Oko, ki zasmehuje svojega očeta in prezira pokoravanje svoji materi, bodo izkljuvali dolinski krokarji in mladi orli ga bodo pojedli.
18 Drie dingen zijn mij te wonderlijk, Vier dingen begrijp ik niet:
Tri stvari so, ki so mi prečudovite, da, štiri, ki jih ne poznam:
19 De weg van een arend door de lucht, De weg van een slang over de rots, De weg van een schip midden door zee, En de weg van een man naar een meisje.
pot orla na nebu; pot kače na skali; pot ladje na sredini morja; in pot človeka z dekletom.
20 Maar dit is de weg van een overspelige vrouw: Ze eet, veegt zich de mond af, En zegt: Ik heb geen kwaad gedaan.

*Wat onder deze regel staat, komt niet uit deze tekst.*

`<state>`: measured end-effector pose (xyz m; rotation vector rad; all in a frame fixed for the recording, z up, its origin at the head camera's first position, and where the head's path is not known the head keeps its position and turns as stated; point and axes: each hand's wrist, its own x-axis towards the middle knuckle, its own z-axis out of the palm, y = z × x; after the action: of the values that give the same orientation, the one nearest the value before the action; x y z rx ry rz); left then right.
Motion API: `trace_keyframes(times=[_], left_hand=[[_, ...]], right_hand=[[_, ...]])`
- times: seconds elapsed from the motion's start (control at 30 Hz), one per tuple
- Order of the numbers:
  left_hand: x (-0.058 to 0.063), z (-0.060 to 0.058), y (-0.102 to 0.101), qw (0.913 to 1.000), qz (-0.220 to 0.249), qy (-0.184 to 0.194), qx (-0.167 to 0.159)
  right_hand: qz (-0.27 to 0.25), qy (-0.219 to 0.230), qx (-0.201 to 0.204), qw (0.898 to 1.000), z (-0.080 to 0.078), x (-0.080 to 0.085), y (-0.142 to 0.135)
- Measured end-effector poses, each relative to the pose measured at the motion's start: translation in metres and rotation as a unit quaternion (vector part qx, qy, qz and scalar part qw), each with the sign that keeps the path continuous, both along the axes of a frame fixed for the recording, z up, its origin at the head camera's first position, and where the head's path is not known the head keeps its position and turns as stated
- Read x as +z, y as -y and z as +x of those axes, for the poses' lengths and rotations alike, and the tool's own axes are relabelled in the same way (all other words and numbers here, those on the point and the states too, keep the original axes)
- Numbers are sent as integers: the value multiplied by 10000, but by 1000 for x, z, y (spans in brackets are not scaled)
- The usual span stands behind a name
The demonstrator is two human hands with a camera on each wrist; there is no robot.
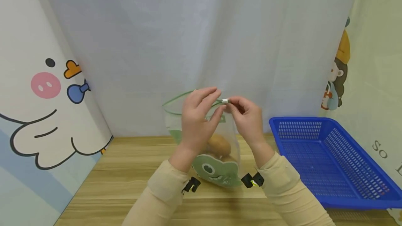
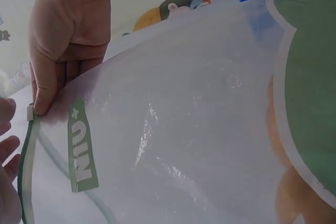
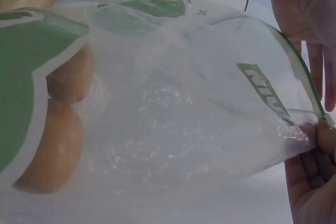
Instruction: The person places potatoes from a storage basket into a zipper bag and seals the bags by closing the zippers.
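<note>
A clear zip bag [image 1: 234,138] with a green rim and a green cartoon face stands on the wooden table. Several tan-brown oval things like potatoes [image 1: 219,145] lie inside it. My right hand [image 1: 251,119] pinches the bag's top right corner between thumb and fingers, beside a small white slider [image 1: 224,100]. Near the rim, my left hand [image 1: 198,121] has its fingers straight and its thumb spread from them. In the left wrist view, the left fingertips [image 2: 9,150] are beside the green zip strip [image 2: 23,169]. Left of the left hand, the bag's mouth gapes.
A blue plastic basket [image 1: 334,119] with slotted walls stands on the right of the wooden table [image 1: 125,180]. Behind the bag hangs a pale grey curtain [image 1: 141,62]. Cartoon-printed panels line both sides.
</note>
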<state>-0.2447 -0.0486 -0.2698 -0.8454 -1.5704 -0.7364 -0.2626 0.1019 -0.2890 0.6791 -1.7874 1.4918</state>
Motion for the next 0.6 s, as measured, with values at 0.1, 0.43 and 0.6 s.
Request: trace_keyframes(times=[0.1,0.43,0.6], left_hand=[[1,-2,-3,9999,-119,-85,5],[-1,-7,-5,9993,-240,-222,-190],[-4,-8,-4,9990,-178,-286,-300]], right_hand=[[1,-50,-43,10000,3,0,1],[-21,-286,-108,9995,5,-4,2],[-111,-309,40,9995,5,-5,2]])
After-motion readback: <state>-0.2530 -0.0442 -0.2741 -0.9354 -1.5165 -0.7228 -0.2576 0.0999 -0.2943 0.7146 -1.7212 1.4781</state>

Podobna je pot zakonolomne ženske; jé in si obriše svoja usta ter reče: »Nobene zlobnosti nisem storila.«
21 Onder drie dingen beeft de aarde, Onder vier dingen houdt ze het niet uit:
Zaradi treh stvari je zemlja vznemirjena in zaradi štirih kar ne more prenesti:
22 Onder een slaaf, wanneer hij koning wordt; Onder een dwaas, als hij genoeg te eten heeft;
zaradi služabnika, kadar kraljuje; in bedaka, kadar je nasičen s hrano;
23 Onder een oude vrijster, die nog een man vindt; En onder een slavin, die haar meesteres verdringt
zaradi zoprne ženske, kadar je poročena; in pomočnice, ki je dedinja svoje gospodarice.
24 Vier dingen zijn de kleinste op aarde; Toch zijn ze wijzen te slim af!
Štiri stvari so, ki so majhne na zemlji, toda le-te so silno modre:
25 De mieren: het is een volk zonder kracht, Maar ‘s zomers vergaart het zijn voedsel;
mravlje niso močno ljudstvo, vendar svojo hrano pripravljajo poleti;
26 De klipdassen: het zijn zwakke dieren, Maar ze hebben hun hol in de rots;
kunci so samo slaboten narod, vendar si svoje hiše naredijo v skalah;
27 De sprinkhanen: ze hebben geen koning, Maar hun zwerm trekt ordelijk uit;
leteče kobilice nimajo kralja, pa vendar gredo vse izmed njih s trumami;
28 Een hagedis: ze laat zich met de handen vatten, Maar ze woont in de paleizen des konings.
pajkovka grabi s svojimi rokami in je v kraljevih palačah.
29 Drie dingen hebben een statige tred; Vier dingen hebben een statige gang:
Tri stvari so, ki dobro hodijo, da, štiri so ljubke v hoji:
30 Een leeuw, de held onder de dieren, Voor niets schrikt hij terug;
lev, ki je najmočnejši med zvermi in se ne obrača proč zaradi kogarkoli;
31 Een haan, die trots voor de kippen uitloopt; Een bok, die de geiten voorafgaat; Een koning aan het hoofd van zijn troepen.
hrt; in tudi kozel; in kralj, zoper katerega ni vstaje.
32 Moogt ge dwaas zijn of verstandig: Als ge u verheffen wilt, hand op de mond!
Če si nespametno storil s povzdigovanjem samega sebe, ali če snuješ zlo, položi svojo roko na svoja usta.
33 Want een druk op melk geeft boter, Een druk op de neus geeft bloed, Een druk op de gramschap geeft twist!
Zagotovo stepanje mleka prinaša maslo in močno stiskanje nosu prinaša kri, tako pospeševanje besa prinaša prepir.